On the design level: indeed if the vsqrtsd
is 0.5 ULP accurate and fastest, then that seems to be the best thing to call for sqrt(x)
. Indeed, the general algorithm for x**y
will most likely be slower and less accurate. So the question remains, if x**(1.0/2)
should behave like sqrt(x)
or like x**y
. I assumed it would behave like x**(1.0/2)
, to get a faster and more accurate result, but you assume it should behave like x**y
in order to be consistent with it. We can always provide a compiler option if we can’t agree on a good path forward.
Isn’t this similar to the various ffastmath
style optimizations that are faster but change the result, and so it can break some codes. So one simply leaves this to the user to choose.
I think it’s reasonable to make it behave like sqrt
, but then unless you also make x**y
behave like sqrt
you can end up with very weird errors. It would be reasonable to enable with ffastmath
Can you give an example of such a weird error?
by weird error, I just mean that (for example) O1 and O3 could give different results because at O3
the compiler was able to figure out y
was always .5
while with O1
it didn’t figure that out.
Yes, indeed. We probably just need to make these things configurable.
Btw, currently we simply generate llvm.pow.f32/64
for both compile time and runtime exponent:
lfortran/asr_to_llvm.cpp at 1356463ea372f21ac3be3e3feb8cfae03ade45f9 · lfortran/lfortran · GitHub
I assume LLVM doesn’t optimize it out based on @msz59 result above, but I would need to see the details. @msz59 make sure you use fast
when you invoke lfortran
. If you post your code, I can analyze it and figure out exactly what is happening.

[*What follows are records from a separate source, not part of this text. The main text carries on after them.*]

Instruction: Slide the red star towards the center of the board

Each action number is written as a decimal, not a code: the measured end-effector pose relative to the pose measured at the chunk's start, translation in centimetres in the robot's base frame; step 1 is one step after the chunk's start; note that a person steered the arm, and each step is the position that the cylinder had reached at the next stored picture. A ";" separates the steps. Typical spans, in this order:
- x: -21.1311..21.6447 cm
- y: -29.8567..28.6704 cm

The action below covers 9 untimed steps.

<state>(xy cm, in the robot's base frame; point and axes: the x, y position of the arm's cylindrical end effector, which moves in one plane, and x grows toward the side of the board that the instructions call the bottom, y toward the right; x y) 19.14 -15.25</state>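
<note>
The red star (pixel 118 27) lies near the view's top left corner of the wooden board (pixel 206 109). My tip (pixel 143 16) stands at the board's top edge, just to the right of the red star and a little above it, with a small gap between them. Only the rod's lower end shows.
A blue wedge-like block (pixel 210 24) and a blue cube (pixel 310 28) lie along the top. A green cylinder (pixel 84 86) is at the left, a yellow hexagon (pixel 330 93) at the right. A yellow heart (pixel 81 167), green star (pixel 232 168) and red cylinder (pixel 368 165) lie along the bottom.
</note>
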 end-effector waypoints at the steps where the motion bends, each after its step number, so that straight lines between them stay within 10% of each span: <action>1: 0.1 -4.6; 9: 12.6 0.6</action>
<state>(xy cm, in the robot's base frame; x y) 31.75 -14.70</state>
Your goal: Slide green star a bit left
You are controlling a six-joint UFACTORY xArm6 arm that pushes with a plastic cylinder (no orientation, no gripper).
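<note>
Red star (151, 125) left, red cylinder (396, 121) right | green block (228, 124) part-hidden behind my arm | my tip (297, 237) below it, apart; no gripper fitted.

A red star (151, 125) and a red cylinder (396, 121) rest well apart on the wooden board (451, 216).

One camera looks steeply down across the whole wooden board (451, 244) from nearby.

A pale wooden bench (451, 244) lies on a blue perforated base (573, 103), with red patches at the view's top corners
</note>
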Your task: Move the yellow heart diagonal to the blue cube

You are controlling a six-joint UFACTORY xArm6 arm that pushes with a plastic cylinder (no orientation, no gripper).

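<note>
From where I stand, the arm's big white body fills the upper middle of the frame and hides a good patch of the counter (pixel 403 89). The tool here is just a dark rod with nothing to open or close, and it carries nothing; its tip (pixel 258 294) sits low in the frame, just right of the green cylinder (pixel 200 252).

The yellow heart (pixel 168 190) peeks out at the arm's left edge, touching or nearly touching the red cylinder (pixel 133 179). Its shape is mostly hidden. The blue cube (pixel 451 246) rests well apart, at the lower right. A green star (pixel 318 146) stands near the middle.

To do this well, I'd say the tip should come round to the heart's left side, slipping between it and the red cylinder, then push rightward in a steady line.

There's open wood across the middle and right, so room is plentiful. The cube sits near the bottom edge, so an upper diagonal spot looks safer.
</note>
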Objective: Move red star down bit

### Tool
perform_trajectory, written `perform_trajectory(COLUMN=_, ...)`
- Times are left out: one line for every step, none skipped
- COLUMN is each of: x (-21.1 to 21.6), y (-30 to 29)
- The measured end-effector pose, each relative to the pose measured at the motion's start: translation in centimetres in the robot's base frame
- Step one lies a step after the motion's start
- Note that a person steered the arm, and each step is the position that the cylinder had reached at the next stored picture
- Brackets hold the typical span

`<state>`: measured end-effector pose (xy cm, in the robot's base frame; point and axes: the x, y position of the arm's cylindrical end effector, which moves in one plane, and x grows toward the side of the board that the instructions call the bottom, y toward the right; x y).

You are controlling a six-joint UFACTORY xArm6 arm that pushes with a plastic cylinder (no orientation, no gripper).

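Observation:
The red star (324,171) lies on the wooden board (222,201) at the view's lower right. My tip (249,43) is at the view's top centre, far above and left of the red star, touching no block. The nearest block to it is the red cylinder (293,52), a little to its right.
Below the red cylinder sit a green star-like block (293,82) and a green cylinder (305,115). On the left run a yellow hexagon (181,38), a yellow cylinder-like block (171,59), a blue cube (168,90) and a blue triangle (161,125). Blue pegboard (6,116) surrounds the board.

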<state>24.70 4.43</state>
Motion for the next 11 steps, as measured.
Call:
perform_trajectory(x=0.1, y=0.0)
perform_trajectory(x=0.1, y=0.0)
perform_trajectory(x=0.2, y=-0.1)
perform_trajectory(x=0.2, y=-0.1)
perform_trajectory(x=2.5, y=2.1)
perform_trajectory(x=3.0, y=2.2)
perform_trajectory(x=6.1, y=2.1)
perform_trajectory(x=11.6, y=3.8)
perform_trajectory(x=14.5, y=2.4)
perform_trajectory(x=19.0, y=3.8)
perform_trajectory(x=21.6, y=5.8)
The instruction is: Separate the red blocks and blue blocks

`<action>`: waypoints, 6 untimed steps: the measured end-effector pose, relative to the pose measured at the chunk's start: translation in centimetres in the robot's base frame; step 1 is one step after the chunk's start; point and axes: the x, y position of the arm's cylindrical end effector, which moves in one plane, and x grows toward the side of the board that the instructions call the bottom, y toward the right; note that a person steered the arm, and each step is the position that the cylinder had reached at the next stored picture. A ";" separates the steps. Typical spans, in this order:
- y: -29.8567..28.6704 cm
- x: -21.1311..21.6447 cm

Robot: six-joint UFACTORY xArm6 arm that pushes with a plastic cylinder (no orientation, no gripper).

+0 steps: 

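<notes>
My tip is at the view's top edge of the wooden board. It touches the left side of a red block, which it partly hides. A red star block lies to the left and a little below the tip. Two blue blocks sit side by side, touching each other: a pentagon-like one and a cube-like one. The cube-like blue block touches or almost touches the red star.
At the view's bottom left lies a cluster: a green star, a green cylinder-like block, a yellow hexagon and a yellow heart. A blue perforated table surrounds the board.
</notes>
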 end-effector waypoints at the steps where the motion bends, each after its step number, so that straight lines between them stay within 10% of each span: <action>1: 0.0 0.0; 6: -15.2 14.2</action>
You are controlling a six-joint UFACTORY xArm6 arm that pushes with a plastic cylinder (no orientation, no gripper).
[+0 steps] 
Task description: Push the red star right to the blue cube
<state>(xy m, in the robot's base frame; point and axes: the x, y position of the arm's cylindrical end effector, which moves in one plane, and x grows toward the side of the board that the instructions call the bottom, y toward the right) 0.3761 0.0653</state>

If your cpu (and programming language) conforms to IEEE 754, sqrt
is guaranteed to be correctly rounded in all round modes. Your fast implementation will be incompatible with the IEEE modules (if lfortran implement those). The error is guaranteed to no greater than 0.5 ULP. Oh, IEEE also requires sqrt(0.) = 0.
Edited:
I just looked at the openlibm source code you pointed to. At the end of the file is a large comment on how to implement sqrt
correctly. I used that algorithm to implement sqrtl
for FreeBSD libm. It leads to a slowwwwwwww software implementation. If you have FPU support, then you want to use it.
This isn’t the only place these kinds of things happen. For example, I’ve seen things like
real, parameter :: x = sin(1.0)
real :: y, z, one
one = 1.0
y = sin(1.0)
z = sin(one)
print *, x, y, z
print 3 different values before. This is because x
is calculated by the compiler’s linked math library, y
is calculated by an special case version of the runtime library function as it notices it is a special case, and z
is calculated by the regular runtime library function, and each of these can be different. If you want to do optimizations, sometimes you have to be willing to give up some “determinism”.
no, you just have to have a competent compiler.
I tried the following and found the same results (with gfortran and ifort)
implicit none
real, parameter :: x = sin(1.0)
real :: y, z, one
one = 1.0
y = sin(1.0)
z = sin(one)
print *, x, y, z
end
With ifort (ifort test.f90 && ./a.out):
0.8414710 0.8414710 0.8414710
With gfortran (gfortran test.f90 && ./a.out):
0.841470977 0.841470977 0.841470977
So, i think compilers are very good at these calculations.